What you will do:
Would you tally how many lines in the records include the word "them"? Reply with the number only.

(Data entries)

# # # # #

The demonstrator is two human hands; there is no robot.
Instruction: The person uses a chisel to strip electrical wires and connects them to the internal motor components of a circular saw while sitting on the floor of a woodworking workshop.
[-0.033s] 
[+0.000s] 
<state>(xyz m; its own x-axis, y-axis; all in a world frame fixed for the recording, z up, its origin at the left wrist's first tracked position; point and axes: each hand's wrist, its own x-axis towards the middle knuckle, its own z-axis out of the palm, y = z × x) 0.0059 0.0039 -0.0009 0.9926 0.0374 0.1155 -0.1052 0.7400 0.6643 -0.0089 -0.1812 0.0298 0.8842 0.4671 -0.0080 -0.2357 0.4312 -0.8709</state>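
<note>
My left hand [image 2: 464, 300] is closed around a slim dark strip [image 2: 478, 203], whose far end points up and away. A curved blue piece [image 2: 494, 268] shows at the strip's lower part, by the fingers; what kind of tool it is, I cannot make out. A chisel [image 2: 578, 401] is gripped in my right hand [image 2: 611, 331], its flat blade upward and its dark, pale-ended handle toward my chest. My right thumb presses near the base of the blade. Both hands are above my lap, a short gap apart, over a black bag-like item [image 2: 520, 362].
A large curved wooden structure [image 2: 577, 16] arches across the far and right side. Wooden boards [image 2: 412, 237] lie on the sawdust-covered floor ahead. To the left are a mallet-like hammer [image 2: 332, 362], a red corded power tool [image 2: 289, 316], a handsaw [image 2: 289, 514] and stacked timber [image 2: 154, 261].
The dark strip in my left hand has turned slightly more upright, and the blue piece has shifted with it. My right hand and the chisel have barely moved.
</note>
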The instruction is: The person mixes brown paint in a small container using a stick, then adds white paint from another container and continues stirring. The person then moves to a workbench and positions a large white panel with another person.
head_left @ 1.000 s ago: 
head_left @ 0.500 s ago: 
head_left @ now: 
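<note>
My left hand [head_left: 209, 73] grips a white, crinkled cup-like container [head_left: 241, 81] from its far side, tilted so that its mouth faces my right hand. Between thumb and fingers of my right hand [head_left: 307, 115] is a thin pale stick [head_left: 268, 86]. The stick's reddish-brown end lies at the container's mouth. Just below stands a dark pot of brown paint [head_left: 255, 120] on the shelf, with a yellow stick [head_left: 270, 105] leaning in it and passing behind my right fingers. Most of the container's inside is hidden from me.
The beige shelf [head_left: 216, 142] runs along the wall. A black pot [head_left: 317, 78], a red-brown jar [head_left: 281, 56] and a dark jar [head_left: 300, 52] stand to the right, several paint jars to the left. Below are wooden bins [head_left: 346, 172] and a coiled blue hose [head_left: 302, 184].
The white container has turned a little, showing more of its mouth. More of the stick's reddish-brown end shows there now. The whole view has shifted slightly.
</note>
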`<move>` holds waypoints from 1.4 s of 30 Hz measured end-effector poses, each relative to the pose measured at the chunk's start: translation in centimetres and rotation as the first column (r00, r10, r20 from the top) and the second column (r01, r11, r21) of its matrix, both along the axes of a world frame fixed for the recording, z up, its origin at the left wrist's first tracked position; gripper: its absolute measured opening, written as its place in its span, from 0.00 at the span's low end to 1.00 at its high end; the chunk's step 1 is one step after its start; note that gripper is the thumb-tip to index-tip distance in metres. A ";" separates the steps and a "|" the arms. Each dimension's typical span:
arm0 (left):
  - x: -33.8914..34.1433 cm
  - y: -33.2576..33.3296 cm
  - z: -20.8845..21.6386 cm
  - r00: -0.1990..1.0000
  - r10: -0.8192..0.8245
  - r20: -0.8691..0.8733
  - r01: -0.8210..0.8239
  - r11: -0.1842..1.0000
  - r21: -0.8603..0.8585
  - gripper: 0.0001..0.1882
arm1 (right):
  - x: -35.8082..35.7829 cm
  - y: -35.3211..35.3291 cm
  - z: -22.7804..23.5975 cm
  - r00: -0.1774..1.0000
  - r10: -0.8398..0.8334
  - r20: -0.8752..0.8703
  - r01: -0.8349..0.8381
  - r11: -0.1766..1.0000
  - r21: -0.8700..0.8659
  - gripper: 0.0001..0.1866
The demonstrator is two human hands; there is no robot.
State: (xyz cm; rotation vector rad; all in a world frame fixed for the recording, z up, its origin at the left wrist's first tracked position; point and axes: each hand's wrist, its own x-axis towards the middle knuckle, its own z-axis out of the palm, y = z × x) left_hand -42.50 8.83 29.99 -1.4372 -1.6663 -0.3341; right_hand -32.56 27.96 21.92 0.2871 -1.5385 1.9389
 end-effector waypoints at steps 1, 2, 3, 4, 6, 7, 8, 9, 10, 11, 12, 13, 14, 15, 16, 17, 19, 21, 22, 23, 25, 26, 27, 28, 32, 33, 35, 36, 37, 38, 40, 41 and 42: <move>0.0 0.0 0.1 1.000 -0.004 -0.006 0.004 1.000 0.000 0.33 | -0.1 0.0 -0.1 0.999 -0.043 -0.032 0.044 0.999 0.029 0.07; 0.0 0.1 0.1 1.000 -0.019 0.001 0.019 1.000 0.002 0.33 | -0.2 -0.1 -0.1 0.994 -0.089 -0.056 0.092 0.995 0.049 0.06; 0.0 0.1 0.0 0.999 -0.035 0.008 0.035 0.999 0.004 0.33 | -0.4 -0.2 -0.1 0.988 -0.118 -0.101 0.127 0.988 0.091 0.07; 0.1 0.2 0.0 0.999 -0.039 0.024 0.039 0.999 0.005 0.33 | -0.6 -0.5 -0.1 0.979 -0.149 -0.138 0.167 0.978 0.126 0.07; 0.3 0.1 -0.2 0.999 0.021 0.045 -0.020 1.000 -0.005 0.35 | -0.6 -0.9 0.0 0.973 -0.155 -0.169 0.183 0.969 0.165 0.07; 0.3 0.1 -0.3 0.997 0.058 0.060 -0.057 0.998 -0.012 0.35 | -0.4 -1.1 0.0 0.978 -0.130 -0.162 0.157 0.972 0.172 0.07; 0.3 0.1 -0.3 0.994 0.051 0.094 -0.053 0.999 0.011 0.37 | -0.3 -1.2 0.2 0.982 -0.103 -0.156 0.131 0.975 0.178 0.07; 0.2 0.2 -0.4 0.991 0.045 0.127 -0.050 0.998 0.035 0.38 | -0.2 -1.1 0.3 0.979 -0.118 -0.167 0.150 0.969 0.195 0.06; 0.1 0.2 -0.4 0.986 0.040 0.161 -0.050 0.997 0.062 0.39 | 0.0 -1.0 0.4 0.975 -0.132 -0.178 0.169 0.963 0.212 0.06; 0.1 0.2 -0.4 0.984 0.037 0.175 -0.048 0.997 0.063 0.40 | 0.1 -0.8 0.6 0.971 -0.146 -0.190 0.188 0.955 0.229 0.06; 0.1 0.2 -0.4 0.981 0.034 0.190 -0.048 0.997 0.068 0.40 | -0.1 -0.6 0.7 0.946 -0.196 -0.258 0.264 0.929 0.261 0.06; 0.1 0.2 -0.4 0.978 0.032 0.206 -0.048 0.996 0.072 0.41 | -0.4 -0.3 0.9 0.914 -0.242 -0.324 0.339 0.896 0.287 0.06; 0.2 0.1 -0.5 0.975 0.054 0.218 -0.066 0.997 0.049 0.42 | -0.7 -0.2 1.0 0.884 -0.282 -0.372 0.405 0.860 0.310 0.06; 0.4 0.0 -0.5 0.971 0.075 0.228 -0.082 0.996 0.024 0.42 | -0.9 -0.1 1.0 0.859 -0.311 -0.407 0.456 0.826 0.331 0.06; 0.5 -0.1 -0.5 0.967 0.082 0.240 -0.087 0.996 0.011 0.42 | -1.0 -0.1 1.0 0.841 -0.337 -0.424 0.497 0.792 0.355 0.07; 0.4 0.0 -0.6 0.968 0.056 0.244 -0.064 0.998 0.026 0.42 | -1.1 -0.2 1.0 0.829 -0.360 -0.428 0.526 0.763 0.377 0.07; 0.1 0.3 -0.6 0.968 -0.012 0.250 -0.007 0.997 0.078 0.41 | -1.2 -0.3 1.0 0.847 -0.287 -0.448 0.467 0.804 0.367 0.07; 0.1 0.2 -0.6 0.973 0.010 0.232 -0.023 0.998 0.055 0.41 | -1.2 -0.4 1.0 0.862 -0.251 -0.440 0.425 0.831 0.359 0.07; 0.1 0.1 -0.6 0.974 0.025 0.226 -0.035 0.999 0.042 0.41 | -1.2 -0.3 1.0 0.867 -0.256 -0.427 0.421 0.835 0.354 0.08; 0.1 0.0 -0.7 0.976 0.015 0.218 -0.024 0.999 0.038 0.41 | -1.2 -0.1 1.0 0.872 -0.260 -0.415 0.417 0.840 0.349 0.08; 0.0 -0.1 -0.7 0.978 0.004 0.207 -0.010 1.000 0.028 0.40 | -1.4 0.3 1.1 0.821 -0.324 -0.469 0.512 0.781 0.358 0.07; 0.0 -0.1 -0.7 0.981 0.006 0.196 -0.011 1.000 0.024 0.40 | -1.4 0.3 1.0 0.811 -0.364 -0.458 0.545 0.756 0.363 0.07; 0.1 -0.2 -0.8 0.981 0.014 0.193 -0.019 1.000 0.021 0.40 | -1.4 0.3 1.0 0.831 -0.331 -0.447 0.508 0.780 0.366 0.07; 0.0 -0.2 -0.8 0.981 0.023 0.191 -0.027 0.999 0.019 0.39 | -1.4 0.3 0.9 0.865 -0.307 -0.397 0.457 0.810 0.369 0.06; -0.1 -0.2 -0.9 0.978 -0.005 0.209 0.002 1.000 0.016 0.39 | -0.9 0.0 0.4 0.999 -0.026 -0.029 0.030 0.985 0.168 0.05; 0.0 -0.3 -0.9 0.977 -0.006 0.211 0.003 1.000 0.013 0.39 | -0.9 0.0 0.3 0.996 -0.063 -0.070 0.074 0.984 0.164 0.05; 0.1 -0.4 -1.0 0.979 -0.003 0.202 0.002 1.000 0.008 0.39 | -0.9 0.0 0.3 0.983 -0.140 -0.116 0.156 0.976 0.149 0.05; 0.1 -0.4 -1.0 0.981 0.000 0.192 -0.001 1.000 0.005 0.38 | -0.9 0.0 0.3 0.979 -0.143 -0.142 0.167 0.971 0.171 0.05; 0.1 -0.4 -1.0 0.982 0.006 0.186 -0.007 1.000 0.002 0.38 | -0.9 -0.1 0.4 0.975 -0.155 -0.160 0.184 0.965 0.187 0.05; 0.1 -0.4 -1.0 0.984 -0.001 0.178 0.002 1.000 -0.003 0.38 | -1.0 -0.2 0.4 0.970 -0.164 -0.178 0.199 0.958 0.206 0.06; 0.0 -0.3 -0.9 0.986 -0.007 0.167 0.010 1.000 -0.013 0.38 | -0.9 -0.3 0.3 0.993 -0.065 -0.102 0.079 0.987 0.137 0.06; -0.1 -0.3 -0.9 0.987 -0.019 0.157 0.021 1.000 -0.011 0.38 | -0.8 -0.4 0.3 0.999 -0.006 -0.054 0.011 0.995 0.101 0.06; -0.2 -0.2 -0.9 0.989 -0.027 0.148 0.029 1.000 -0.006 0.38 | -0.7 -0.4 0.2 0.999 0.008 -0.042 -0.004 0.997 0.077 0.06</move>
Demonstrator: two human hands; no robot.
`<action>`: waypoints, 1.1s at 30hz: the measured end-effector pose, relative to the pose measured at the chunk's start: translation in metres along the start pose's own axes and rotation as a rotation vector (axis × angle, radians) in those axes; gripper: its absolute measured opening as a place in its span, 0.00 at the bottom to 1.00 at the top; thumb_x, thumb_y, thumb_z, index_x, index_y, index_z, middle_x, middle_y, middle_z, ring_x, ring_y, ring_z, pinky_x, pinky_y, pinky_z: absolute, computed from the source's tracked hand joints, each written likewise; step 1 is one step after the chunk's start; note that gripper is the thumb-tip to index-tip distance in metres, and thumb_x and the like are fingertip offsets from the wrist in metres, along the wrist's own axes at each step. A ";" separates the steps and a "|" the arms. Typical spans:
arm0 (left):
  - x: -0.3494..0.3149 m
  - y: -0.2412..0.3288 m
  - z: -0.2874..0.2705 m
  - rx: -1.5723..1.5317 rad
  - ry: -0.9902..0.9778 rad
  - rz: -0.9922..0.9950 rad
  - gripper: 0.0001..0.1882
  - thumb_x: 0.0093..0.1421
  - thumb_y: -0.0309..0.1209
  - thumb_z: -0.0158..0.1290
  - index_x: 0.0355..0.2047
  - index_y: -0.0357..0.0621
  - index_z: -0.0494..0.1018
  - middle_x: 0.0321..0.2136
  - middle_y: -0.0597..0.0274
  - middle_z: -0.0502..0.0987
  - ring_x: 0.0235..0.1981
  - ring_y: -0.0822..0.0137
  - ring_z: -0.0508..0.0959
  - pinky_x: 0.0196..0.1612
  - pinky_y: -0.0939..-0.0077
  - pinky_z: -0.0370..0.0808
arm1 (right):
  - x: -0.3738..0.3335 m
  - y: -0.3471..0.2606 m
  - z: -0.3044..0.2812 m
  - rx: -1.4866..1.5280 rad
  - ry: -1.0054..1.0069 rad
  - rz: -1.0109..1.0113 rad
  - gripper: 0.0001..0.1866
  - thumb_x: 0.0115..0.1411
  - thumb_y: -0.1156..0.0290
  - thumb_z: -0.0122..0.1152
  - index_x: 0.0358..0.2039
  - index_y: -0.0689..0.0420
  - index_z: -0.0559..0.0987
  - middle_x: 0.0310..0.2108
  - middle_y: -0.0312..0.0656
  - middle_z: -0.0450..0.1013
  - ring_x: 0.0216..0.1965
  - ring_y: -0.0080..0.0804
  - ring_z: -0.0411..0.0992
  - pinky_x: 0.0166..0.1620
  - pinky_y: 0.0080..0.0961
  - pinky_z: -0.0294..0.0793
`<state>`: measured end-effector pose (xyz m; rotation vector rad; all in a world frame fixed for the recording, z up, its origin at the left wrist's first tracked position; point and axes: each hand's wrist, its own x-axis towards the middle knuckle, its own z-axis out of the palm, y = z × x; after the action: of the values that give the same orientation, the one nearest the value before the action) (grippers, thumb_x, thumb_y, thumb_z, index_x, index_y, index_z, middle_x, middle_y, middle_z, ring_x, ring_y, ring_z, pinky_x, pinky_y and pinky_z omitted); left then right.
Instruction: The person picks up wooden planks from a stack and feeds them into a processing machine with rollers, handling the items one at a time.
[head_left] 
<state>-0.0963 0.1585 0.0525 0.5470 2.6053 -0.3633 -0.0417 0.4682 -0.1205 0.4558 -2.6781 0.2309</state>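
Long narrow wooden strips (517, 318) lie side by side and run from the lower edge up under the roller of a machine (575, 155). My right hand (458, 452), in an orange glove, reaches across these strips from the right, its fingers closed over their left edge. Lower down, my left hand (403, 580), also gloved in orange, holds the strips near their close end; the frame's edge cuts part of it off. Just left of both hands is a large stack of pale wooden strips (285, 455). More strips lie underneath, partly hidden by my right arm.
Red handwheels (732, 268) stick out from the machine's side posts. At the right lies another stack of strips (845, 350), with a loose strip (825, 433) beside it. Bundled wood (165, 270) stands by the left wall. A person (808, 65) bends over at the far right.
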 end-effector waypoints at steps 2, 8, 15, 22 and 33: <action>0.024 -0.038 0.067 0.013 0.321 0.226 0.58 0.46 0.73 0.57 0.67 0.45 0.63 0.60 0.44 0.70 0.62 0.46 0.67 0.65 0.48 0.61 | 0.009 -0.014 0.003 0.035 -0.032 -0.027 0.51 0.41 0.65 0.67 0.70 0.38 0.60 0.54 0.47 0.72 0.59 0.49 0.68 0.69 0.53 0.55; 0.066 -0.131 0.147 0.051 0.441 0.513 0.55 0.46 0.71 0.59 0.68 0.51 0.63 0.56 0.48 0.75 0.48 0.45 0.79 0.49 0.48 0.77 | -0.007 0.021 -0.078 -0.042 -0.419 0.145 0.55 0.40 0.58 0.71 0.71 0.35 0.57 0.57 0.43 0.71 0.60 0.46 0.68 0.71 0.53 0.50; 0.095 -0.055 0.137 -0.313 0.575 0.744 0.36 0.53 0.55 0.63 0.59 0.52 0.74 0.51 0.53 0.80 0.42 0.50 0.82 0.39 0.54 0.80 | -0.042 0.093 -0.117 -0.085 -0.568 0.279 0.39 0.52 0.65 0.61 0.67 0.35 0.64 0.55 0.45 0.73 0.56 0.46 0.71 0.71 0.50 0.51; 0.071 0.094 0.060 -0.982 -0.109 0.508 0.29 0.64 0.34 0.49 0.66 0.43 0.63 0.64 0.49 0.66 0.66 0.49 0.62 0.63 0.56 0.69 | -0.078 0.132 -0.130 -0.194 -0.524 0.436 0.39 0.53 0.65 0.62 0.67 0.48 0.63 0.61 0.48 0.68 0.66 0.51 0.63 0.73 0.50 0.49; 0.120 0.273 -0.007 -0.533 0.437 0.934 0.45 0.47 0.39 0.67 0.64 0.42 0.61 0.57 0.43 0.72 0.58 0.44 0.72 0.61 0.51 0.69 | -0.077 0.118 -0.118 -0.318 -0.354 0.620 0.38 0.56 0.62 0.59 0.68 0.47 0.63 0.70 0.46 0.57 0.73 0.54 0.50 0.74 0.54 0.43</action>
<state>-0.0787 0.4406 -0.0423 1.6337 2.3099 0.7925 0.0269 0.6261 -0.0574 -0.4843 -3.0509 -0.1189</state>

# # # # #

Answer to the exercise:
2